Too often we see the job of clergy to be that of the Holy Spirit: fixing, convicting, challenging, pushing, and prodding. Seldom are we equipping to people to read Scripture and see their own lives through the lens of “where is Jesus here?”

To help people focus on discerning the individualistic movement of God in their lives and develop a path to spiritual formation, gives them tools that won’t run contrary to getting mentally healthy in other ways.

We need to be careful not to see pastoral care as a one-size-fits-all care that makes the abundant life look the same for everyone. The law may be easy to apply to everyone, but it leads to death. Jesus sends the Holy Spirit to have a very specific, and creatively dynamic relationship with each individual under our care.
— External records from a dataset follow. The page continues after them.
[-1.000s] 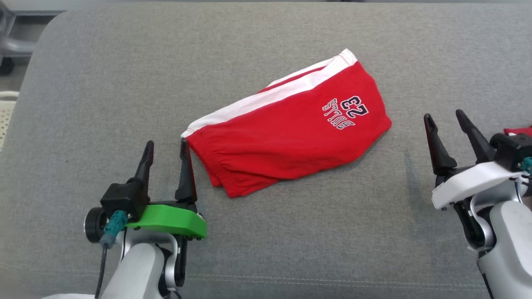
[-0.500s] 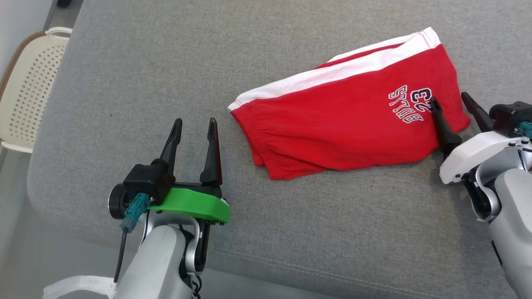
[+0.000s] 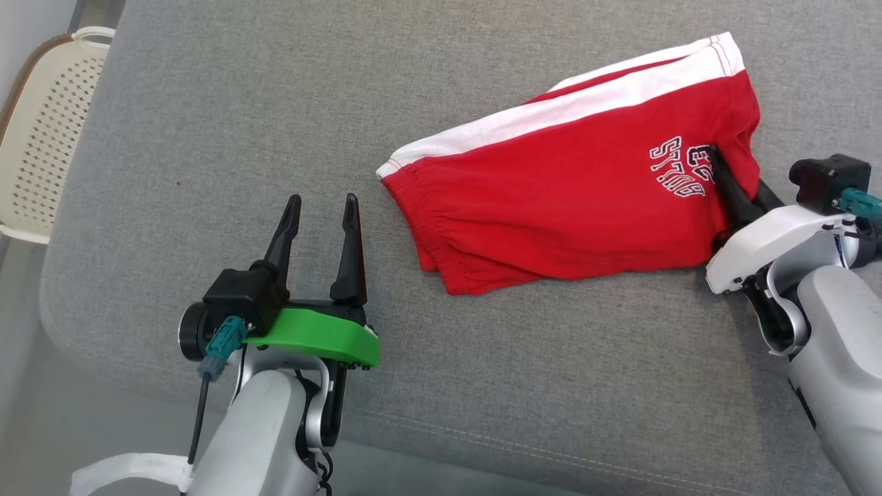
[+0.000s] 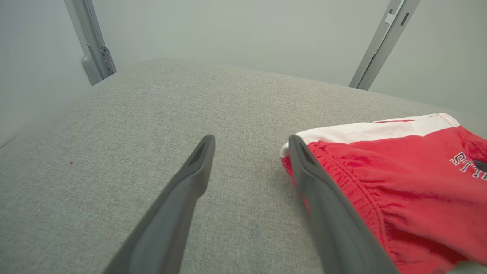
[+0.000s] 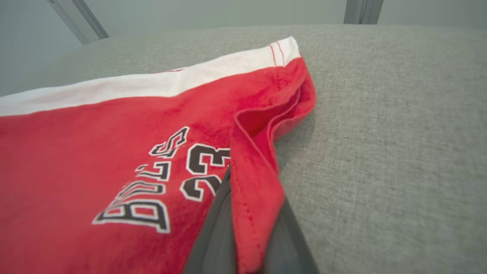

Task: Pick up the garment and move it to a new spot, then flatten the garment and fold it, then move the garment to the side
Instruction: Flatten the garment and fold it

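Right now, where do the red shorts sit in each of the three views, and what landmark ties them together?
Head view: red shorts upper right of centre, on the grey cushion.
Left wrist view: shorts at the right side, middle to bottom.
Right wrist view: shorts across left and centre, hem pinched in the right gripper.
Shared landmark: the white stripe.

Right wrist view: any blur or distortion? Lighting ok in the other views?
Right wrist view: print on the shorts reads sharp, right gripper goes soft at the bottom edge, cushion far edge looks bowed, likely the wide lens. Left wrist view: left gripper blurs toward the bottom, cushion weave crisp mid-frame. Head view: even diffuse light, no glare, only a soft shadow under the shorts' lower edge.
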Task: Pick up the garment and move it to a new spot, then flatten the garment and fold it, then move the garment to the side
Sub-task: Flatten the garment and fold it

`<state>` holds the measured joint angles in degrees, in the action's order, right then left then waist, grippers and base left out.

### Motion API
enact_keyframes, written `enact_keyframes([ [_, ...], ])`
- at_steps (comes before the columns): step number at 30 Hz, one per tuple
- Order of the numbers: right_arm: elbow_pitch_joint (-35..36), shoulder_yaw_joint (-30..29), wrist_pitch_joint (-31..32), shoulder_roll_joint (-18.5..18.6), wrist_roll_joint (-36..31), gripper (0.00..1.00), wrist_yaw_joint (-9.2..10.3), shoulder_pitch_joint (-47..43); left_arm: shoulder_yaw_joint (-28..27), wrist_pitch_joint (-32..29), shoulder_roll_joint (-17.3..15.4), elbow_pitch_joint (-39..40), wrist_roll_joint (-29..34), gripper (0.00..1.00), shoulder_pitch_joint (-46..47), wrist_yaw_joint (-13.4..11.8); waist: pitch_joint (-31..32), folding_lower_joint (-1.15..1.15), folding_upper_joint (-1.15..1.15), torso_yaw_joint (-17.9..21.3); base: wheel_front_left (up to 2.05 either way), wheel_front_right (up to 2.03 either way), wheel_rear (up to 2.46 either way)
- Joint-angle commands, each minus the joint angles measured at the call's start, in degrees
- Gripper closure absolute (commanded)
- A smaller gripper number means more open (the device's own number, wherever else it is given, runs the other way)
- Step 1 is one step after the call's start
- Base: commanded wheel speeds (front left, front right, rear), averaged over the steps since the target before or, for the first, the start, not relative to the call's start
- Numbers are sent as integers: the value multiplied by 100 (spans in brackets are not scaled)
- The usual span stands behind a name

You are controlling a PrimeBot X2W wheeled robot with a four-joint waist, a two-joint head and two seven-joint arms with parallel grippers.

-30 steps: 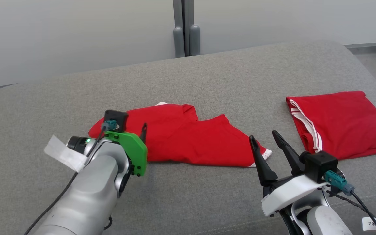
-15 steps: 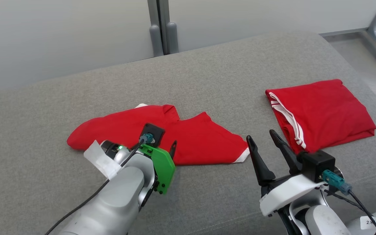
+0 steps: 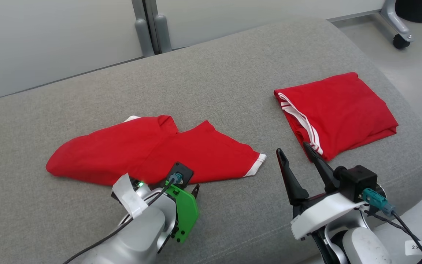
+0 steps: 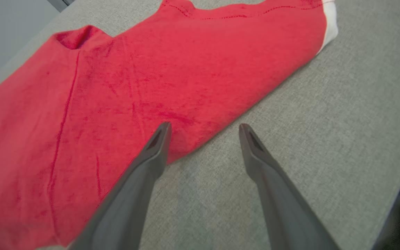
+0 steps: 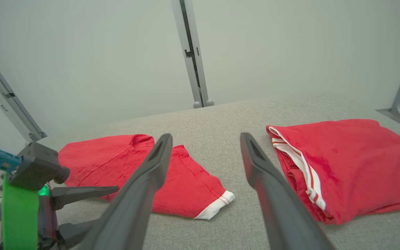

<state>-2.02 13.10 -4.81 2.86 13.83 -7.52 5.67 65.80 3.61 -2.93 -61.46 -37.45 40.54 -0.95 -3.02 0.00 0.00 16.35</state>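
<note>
The red garment [image 3: 148,150] lies spread low and long across the left-middle of the grey cushion [image 3: 233,73]. A small notch shows in its far edge, and a white cuff [image 3: 256,165] ends the sleeve that points to the right. The left gripper [image 4: 203,127] sits at the garment's near edge with its fingers [image 4: 151,156] set wide and nothing between them. In the left wrist view one tip stands over the red cloth just inside the hem and the other over bare cushion, so the hem runs between the two tips. Whether either tip touches the cloth I cannot tell. In the head view most of this gripper is hidden behind its green mount, and one dark tip shows at the garment's near edge. The right gripper [image 3: 292,147] is also spread wide and empty. It is raised over bare cushion to the right of the cuff and clear of the garment. A folded shirt [image 3: 339,113], red with white stripes, lies well apart from the garment near the cushion's right end. In the head view its near corner shows just beside the right gripper's outer tip. In the right wrist view the garment sits left of the two fingers and the folded shirt right of them.
</note>
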Motion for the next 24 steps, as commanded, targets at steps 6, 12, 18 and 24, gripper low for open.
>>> enact_keyframes([
  [6, 30, 47, -49, 8, 1, 0, 6, 123, 127, 95, -10, -141, 126, 0, 146, -129, -190, 0, 0, 129, 0, 0, 0],
  [12, 44, 58, -84, 8, 6, 0, 6, 201, 249, 130, -8, -309, 248, 0, 332, -310, -379, 0, 0, 272, 0, 0, 0],
  [18, 6, -15, -139, 7, 6, 0, 6, 232, 115, 244, -9, -187, 4, 100, 551, -122, -487, 0, 0, 328, 0, 0, 0],
  [24, -34, -25, -182, 8, 44, 0, 6, 210, 5, 308, -8, -54, -149, 100, 864, 160, -472, 0, 0, 284, 0, 0, 0],
])
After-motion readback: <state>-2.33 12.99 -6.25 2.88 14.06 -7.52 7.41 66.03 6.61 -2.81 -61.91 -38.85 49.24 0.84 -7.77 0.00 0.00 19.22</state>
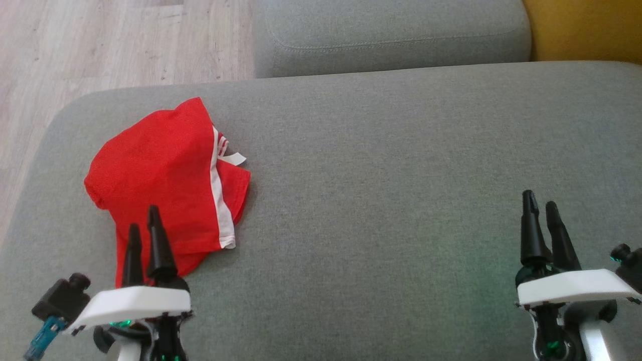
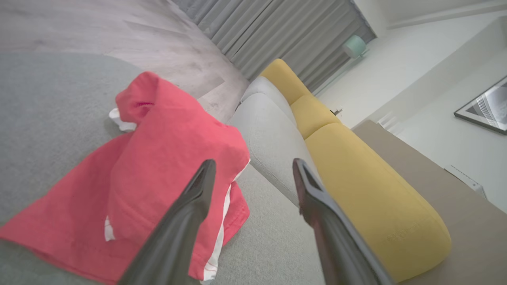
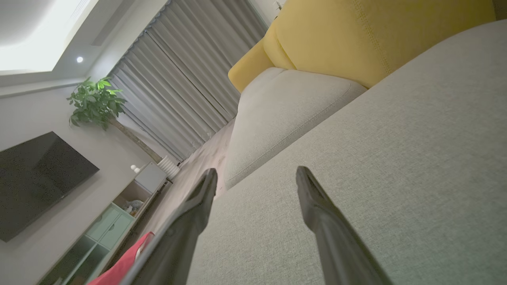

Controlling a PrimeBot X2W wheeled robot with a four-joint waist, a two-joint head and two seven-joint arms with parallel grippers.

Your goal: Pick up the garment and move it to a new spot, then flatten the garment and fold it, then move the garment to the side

They benefit so much more from having us come along side to help them recognize the Spirit’s voice than to apply Scripture in haphazard and pre-prescribed ways.

If we’re serious about the soul care of the people in our churches, we will be quicker to help them find the help they need and not be afraid to recommend them to get that help. It’s not a sign of our failure to be helpful, it’s proof that we’re serious about the mental, physical, and spiritual health of the people Jesus loves.